Our finding that SMARCA4 knockdown sensitized normal human pancreatic epithelial cells to chemotherapeutic agents, especially DNA damaging compounds (cisplatin, oxaliplatin and irinotecan), is consistent with SWI/SNF dysfunction compromising effective DNA damage repair. To verify this expectation, we treated SMARCA4 knockdown (vs. control) HPDE cells with oxaliplatin, and then monitored DNA damage response/repair as appearance and subsequent clearance of γH2AX. Oxaliplatin introduces intra- and inter-strand crosslinks into DNA, leading to double-strand breaks repaired through the homologous recombination and Fanconi repair pathways [24], where induction and recruitment of γH2AX is an early step. In response to oxaliplatin (1 μM and 10 μM), HPDE cells with SMARCA4 knockdown showed increased γH2AX levels at 8 hrs and 24 hrs post treatment (i.e. delayed clearance) (Figure 2A), indicative of impaired DNA damage response/repair. Consistent with this finding, HPDE cells with SMARCA4 knockdown (vs. control cells), challenged with oxaliplatin, showed increased cell death by apoptosis (Figure 2B).

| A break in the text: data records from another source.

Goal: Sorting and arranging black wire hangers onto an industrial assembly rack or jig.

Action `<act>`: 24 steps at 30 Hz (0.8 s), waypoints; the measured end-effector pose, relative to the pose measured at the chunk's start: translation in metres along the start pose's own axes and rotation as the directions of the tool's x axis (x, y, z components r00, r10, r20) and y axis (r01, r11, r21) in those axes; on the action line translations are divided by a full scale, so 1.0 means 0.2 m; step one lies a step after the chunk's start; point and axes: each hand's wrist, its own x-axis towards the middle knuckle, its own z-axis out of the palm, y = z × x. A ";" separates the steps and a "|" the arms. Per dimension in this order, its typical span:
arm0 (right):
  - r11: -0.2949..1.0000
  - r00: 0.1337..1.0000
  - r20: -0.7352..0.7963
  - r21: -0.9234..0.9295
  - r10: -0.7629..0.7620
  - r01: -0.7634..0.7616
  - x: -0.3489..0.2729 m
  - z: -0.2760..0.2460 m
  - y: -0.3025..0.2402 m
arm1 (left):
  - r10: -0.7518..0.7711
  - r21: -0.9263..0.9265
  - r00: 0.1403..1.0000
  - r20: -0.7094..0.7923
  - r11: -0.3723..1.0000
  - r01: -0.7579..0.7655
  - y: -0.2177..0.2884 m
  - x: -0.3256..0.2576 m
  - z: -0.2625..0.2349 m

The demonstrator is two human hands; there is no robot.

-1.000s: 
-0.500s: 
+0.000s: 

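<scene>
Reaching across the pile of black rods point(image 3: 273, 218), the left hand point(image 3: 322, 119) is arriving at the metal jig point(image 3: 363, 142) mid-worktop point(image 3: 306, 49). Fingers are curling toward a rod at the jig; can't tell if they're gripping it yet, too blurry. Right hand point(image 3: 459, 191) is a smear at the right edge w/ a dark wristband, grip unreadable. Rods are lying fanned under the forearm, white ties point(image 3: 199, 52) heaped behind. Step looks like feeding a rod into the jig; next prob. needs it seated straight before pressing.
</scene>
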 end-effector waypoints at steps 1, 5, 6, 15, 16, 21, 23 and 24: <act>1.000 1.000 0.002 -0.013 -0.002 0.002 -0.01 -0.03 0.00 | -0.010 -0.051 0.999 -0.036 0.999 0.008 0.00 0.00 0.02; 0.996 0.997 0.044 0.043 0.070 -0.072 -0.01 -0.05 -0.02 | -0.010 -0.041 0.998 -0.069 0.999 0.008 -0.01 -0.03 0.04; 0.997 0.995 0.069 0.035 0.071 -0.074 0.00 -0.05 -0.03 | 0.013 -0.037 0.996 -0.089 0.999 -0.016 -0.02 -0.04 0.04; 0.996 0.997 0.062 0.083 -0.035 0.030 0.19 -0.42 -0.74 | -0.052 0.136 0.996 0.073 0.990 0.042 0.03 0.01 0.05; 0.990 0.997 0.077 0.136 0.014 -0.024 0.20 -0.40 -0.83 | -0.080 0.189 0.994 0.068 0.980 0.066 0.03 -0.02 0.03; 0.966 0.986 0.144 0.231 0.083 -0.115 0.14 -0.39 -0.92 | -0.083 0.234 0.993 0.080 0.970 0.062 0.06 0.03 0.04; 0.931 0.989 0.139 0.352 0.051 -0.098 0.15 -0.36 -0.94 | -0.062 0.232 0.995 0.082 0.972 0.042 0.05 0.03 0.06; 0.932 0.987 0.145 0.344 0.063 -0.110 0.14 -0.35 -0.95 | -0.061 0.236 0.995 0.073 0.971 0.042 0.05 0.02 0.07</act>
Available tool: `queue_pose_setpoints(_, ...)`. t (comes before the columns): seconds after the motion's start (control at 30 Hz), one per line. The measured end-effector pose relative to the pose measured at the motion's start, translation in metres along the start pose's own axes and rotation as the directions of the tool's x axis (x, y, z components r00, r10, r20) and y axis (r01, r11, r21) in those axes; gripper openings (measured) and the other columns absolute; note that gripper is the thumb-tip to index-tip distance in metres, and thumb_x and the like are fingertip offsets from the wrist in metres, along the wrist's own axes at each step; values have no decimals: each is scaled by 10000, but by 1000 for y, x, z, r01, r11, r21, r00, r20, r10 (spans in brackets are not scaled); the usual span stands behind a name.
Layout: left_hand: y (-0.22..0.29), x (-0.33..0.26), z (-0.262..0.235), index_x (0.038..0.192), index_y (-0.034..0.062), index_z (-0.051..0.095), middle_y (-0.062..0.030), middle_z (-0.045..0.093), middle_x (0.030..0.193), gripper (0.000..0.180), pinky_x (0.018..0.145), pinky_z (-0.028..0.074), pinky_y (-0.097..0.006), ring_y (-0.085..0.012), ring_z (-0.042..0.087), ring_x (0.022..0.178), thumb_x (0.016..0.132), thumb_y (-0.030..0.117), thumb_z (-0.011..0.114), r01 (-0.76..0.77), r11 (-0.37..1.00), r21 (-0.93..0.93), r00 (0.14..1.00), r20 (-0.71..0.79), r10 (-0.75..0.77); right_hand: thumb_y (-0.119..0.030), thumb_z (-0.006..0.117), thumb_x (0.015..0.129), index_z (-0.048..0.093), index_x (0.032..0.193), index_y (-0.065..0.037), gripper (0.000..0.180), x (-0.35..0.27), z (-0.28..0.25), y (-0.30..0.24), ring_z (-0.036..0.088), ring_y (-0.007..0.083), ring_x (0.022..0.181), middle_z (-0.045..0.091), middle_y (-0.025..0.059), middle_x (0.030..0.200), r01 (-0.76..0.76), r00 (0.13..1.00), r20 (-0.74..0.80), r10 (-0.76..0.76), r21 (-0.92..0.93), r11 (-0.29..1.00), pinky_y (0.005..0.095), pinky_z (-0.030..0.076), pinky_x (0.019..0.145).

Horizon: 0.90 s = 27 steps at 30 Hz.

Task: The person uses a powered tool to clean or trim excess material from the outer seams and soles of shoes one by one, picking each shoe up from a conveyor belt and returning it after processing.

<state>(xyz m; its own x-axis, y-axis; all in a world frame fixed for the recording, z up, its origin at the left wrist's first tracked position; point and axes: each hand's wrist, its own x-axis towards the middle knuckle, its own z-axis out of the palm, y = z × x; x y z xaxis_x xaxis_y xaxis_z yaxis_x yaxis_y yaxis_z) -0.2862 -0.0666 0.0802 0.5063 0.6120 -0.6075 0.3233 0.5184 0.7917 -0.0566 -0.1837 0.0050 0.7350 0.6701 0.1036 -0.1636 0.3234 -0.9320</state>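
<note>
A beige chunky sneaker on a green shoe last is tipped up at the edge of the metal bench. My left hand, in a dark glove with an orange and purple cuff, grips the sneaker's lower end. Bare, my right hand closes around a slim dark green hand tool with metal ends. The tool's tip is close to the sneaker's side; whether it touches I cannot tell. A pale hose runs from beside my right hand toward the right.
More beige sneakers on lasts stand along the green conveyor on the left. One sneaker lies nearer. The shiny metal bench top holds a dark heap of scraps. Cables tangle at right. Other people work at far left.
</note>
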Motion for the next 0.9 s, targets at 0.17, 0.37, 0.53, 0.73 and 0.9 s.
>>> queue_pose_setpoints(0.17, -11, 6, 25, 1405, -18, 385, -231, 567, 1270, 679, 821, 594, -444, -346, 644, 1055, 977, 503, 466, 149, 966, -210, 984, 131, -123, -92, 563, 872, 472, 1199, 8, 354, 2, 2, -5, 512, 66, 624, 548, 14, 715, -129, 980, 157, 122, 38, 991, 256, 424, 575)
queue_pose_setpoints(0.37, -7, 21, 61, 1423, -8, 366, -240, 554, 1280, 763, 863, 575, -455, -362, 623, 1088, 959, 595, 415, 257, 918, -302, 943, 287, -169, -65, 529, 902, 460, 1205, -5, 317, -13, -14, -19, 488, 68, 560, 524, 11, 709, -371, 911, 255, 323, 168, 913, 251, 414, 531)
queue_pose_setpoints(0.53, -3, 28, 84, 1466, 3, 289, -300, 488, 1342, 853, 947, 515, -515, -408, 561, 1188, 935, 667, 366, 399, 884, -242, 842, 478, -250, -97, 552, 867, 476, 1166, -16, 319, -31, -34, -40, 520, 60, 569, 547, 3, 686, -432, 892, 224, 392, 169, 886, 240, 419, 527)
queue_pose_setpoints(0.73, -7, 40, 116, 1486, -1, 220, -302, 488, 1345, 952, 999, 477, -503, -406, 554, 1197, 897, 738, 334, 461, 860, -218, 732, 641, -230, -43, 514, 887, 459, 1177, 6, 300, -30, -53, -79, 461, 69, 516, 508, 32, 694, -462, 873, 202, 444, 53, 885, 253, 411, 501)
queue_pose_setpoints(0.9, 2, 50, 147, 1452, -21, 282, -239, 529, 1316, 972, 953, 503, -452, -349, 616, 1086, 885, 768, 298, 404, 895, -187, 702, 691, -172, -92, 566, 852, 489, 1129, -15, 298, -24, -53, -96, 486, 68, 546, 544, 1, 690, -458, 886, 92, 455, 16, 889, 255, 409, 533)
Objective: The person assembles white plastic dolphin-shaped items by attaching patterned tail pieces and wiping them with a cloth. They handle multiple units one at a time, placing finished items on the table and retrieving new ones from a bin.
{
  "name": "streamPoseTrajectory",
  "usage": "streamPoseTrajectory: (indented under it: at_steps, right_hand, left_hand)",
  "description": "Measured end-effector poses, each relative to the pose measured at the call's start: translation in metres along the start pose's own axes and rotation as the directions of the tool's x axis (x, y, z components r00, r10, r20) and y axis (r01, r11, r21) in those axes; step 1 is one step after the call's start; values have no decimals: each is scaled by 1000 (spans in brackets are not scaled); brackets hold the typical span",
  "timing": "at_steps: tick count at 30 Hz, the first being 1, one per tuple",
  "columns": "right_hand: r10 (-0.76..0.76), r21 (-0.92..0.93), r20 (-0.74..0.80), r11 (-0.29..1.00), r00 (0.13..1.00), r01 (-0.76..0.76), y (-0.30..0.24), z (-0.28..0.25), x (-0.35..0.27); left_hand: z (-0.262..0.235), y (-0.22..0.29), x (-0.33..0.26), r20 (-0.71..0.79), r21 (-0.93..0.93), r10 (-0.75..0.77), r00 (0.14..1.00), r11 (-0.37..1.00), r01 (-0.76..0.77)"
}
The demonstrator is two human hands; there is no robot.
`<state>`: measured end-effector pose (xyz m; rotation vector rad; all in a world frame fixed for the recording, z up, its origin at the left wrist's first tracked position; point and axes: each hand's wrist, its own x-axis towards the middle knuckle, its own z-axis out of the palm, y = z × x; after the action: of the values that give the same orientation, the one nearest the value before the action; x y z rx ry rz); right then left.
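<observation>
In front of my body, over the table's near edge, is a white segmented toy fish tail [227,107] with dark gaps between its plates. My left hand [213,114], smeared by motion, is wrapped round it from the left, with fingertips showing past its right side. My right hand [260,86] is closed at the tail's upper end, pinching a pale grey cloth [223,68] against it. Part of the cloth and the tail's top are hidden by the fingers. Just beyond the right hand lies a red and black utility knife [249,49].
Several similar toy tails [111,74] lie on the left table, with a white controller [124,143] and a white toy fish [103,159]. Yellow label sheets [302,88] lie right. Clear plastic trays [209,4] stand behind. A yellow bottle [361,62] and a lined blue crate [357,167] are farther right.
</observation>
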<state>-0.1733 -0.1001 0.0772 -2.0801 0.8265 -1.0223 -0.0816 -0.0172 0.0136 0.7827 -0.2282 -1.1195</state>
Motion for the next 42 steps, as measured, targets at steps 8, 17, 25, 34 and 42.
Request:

SMARCA4 restoration in SMARCA4-deficient pancreatic cancer cells reduces sensitivity to DNA-damaging agents

The above experiments indicated that SWI/SNF dysfunction (by SMARCA4 knockdown) sensitizes pancreatic epithelial cells to chemotherapy agents, and principally those that induce DNA breaks (cisplatin, oxaliplatin, irinotecan). To independently confirm these findings, we carried out the converse set of experiments, namely restoring SMARCA4 expression in SMARCA4-deficient pancreatic cancer cells, and evaluating altered chemo sensitivities.

The human pancreatic cancer cell line PANC1 is deficient in SMARCA4 protein, in part from a genomic rearrangement at that locus [7]. Retroviral-based restoration of SMARCA4 expression in PANC1 cells (Figure 3A), compared to empty vector control, led to a respective 26-fold and 24-fold decreased sensitivity to cisplatin and oxaliplatin (Figure 3B–3D). Thus, the SMARCA4 deficiency in PANC1 cells, like the SMARCA4 knockdown in HPDE cells, is associated with increased sensitivity to DNA crosslinking agents. SMARCA4 re-expression in PANC1 cells also led to a more modest 5.4-fold reduced sensitivity to the DNA damaging agent irinotecan (Figure 3B, 3E), and to smaller or nominal decreased sensitivities to 5-fluoruracil (4.0 fold), gemcitabine (3.7-fold), and paclitaxel (1.4-fold) (Figure 3B, 3F–3H). Restoration of SMARCA4 expression in a different SMARCA4-deficient pancreatic cancer cell line, Hs700T [7], led to very similar findings, with the most substantial impact being reduced sensitivity to the DNA-damaging agents cisplatin (28-fold), oxaliplatin (33-fold), and irinotecan (7.4-fold) (summarized in Figure 3B).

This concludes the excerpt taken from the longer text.